Unfortunately, AUX has since changed formats and been rebranded but I mention it today because this is where I first heard tell of Rich Aucoin, seeing the video for “It” one morning and loving it from the start. If you haven’t seen the video, you should definitely take the time to peruse it below. It strings together instantly recognizable scenes from famous films, like Forrest Gump, The Princess Bride, E.T., Top Gun, Ghostbusters, amongst others, and places Aucoin and his cronies as active participants in the scenes. Many of these films are ones from my youth that I’ve seen numerous times and of which I have fond memories, so it never fails to bring a smile to make face when I watch it. However, I remember it took me a few times watching it originally to catch who the artist that was performing the track because I was always busy brewing coffee at the time or AUX TV would have its titles screwed up. One time, I swore they said “Roch Voisin” but I knew that couldn’t be right. Eventually, I got it nailed down and I went out to hunt down the album on which “It” appeared.

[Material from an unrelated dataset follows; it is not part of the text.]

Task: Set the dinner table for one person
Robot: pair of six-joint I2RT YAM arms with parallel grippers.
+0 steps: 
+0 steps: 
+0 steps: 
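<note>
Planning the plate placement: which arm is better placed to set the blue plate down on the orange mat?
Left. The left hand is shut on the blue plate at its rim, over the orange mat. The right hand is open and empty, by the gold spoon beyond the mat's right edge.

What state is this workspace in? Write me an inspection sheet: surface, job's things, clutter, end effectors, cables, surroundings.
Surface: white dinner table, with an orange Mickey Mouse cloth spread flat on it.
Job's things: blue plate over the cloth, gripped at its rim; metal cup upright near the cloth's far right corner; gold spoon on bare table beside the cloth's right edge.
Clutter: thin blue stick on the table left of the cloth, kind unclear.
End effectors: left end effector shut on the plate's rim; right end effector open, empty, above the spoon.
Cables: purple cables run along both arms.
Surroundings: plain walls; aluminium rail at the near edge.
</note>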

When I listened to Aucoin’s debut album, “We’re all dying to live”, I was very impressed that the rest of the tracks were just as phenomenally put together as “It” and so full of joyous orchestral music of epic proportions. However, I didn’t truly understand the energy and the joy until the following year when I saw Rich Aucoin perform live at Ottawa Bluesfest. His sets are less performances than they are celebrations. He blurs the lines between performer and audience, shattering that glass wall with the use of multimedia, by joining the audience in front of the stage, and employing the use of a parachute, all to create a miasmic, organic, celebratory event. I saw him again a few years later at the Toronto Urban Roots Festival, a set to which he invited the good people at Choir! Choir! Choir! to join him onstage for this entire time slot.

Yeah. Rich Aucoin is all about sharing and caring. He’s almost like a care bear in this way. Indeed, even the most jaded in the crowd can’t help but be pulled in by his exuberance and energy and zest for life. Though the “It” that he doesn’t want us to keep within our heads isn’t quite clear, we know by inference that it cannot be good. The tinkling piano that would have us floating up, Bugs Bunny style, into the clouds, our toes flapping us up like wings, says as much. And the imbued verve and the singing choirs are all working to convince you that we should indeed all be dying to live. Hallelujah to that.

For the rest of the Best tunes of 2011 list, click here.

* It was especially cool because the channel focused on new and emerging independent artists.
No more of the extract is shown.